What to work on:
Output every record again so that it matches the original word for word.

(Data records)

******

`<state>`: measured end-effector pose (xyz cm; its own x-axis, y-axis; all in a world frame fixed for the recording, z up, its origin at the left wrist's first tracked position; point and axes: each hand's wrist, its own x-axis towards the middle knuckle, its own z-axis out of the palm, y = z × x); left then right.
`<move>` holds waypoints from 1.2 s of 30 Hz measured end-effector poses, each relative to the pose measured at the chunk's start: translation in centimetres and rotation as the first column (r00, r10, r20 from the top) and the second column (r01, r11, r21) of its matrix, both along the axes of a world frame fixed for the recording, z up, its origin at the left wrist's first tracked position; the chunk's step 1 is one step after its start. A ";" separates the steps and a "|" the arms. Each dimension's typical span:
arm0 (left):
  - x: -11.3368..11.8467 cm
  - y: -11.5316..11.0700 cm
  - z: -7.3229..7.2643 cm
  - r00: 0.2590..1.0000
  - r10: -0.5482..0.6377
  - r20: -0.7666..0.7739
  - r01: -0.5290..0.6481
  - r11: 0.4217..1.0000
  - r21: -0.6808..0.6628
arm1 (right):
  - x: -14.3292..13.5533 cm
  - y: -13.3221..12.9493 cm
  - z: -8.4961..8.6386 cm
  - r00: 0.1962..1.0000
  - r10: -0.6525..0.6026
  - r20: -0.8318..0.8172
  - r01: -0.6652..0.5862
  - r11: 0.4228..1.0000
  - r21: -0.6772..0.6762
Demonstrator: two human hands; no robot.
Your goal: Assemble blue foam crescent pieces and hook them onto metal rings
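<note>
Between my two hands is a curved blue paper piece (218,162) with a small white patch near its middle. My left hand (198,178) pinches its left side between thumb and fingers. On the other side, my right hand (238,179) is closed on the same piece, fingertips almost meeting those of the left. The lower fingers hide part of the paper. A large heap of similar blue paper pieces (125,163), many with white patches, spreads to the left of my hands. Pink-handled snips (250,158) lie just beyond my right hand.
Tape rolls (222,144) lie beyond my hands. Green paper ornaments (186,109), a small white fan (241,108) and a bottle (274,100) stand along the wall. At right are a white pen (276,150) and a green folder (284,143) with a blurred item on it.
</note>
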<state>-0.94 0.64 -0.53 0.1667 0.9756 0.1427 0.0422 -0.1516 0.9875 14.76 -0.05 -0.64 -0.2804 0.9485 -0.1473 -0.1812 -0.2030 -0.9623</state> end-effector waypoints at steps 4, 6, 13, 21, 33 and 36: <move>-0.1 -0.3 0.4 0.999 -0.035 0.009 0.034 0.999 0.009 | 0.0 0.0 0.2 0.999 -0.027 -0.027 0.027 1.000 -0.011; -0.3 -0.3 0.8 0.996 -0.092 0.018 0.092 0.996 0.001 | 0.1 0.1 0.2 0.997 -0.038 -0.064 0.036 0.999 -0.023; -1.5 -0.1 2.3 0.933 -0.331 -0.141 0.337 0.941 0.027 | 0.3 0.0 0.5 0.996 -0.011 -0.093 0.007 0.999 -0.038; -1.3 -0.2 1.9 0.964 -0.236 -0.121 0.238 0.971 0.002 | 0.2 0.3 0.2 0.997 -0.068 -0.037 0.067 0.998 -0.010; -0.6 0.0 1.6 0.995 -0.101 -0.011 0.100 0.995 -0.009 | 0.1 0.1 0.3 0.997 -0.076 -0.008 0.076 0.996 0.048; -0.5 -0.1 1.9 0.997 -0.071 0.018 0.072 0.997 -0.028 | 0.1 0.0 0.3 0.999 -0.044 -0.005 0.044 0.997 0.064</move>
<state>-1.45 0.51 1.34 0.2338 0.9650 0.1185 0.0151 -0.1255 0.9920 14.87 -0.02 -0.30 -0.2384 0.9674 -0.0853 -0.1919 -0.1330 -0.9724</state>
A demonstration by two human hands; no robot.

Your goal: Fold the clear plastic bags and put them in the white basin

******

Task response:
`<state>`: measured end-effector pose (xyz cm; its own x-axis, y-axis; all in a world frame fixed for the recording, z up, its origin at the left wrist's first tracked position; point and axes: each hand's wrist, its own x-axis towards the middle knuckle, its own z-axis out of the palm, y = z × x); left then right.
`<move>` holds waypoints from 1.2 s of 30 Hz measured end-effector poses, each relative to the pose measured at the chunk's start: translation in centimetres and rotation as the first column (r00, r10, r20 from the top) and the second column (r01, r11, r21) of its matrix, both along the axes of a world frame fixed for the recording, z up, its origin at the left wrist's first tracked position; the chunk's step 1 is one step after its start. A ";" separates the steps and a "|" the arms. Each dimension's typical span:
arm0 (left):
  - x: -11.3368..11.8467 cm
  - y: -11.5316..11.0700 cm
  - z: -7.3229..7.2643 cm
  - r00: 0.2590..1.0000
  - r10: -0.5482..0.6377
  - r20: -0.7666..0.7739
  - r01: -0.5290..0.6481
  - r11: 0.4217..1.0000
  - r21: -0.6808..0.6628
arm1 (right):
  - x: -14.3292..13.5533 cm
  - y: -13.3221..12.9493 cm
  - z: -8.4961..8.6386 cm
  - r00: 0.1962..1.0000
  - r10: -0.6525..0.6026
  - r20: -0.8318..0.8172
  - r01: -0.6652..0.5862
  - r11: 0.4228..1.0000
  - r21: -0.6772..0.6762
Demonstrator: two human hands; no robot.
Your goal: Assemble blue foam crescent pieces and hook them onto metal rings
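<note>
Between my two hands is a curved blue paper piece (218,162) with a small white patch near its middle. My left hand (198,178) pinches its left side between thumb and fingers. On the other side, my right hand (238,179) is closed on the same piece, fingertips almost meeting those of the left. The lower fingers hide part of the paper. A large heap of similar blue paper pieces (125,163), many with white patches, spreads to the left of my hands. Pink-handled snips (250,158) lie just beyond my right hand.
Tape rolls (222,144) lie beyond my hands. Green paper ornaments (186,109), a small white fan (241,108) and a bottle (274,100) stand along the wall. At right are a white pen (276,150) and a green folder (284,143) with a blurred item on it.
</note>
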<state>-0.94 0.64 -0.53 0.1667 0.9756 0.1427 0.0422 -0.1516 0.9875 14.76 -0.05 -0.64 -0.2804 0.9485 -0.1473 -0.1812 -0.2030 -0.9623</state> end-effector waypoints at steps 4, 6, 13, 21, 33 and 36: <move>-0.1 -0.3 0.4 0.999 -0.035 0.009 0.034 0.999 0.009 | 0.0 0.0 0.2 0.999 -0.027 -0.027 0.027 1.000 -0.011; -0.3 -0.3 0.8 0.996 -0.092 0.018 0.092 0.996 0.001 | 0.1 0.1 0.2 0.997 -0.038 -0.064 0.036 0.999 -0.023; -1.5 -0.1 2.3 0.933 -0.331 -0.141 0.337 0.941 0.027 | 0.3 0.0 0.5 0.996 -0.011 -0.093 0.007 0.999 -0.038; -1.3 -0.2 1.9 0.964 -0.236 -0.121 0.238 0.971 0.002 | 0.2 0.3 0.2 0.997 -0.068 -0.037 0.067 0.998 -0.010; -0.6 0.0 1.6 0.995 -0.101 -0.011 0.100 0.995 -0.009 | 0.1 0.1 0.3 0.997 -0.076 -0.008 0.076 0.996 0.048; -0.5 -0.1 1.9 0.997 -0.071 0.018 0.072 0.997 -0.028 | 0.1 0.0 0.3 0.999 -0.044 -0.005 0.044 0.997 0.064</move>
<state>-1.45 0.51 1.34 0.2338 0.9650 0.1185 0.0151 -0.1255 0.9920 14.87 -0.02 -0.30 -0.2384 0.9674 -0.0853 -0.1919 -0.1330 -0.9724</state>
A demonstration by two human hands; no robot.

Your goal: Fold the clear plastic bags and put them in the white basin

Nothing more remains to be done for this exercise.